• Task to complete:
Repeat only the lines from the one containing "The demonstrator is" to the final line below, exactly as they read, and leave every picture out.

--- Data block ---

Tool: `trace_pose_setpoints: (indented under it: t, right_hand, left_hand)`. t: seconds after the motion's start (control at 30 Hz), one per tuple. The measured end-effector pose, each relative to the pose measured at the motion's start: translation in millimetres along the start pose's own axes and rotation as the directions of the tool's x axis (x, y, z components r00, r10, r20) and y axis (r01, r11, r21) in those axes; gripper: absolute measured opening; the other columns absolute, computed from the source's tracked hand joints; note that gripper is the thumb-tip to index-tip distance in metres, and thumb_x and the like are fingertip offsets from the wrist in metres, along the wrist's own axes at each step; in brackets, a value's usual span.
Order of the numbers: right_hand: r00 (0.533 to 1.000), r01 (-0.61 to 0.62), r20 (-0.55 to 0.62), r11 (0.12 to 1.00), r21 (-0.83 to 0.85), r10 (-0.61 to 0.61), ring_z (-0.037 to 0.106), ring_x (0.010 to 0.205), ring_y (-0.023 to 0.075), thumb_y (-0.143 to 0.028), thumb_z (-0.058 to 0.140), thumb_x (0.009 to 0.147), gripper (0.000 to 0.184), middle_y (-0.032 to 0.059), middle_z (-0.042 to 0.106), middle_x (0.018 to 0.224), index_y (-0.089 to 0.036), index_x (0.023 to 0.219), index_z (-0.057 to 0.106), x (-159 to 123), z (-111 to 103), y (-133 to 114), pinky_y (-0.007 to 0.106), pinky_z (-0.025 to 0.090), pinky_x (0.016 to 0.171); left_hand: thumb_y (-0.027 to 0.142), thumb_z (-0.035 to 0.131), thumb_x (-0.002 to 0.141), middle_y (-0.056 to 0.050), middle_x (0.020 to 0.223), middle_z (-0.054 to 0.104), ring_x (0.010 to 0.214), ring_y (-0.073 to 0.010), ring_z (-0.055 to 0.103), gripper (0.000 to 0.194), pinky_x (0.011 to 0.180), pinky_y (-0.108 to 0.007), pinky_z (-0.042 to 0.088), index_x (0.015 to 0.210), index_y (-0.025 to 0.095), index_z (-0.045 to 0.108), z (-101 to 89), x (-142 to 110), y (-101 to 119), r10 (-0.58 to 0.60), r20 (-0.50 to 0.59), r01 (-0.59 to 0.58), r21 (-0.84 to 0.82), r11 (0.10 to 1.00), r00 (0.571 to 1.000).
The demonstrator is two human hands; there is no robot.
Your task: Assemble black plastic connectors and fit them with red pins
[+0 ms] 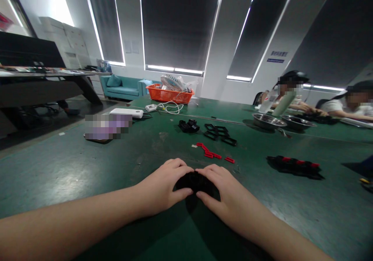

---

• Result for this exercise:
The demonstrator is two human hands; there is no robot.
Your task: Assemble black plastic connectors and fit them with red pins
[+0 ms] 

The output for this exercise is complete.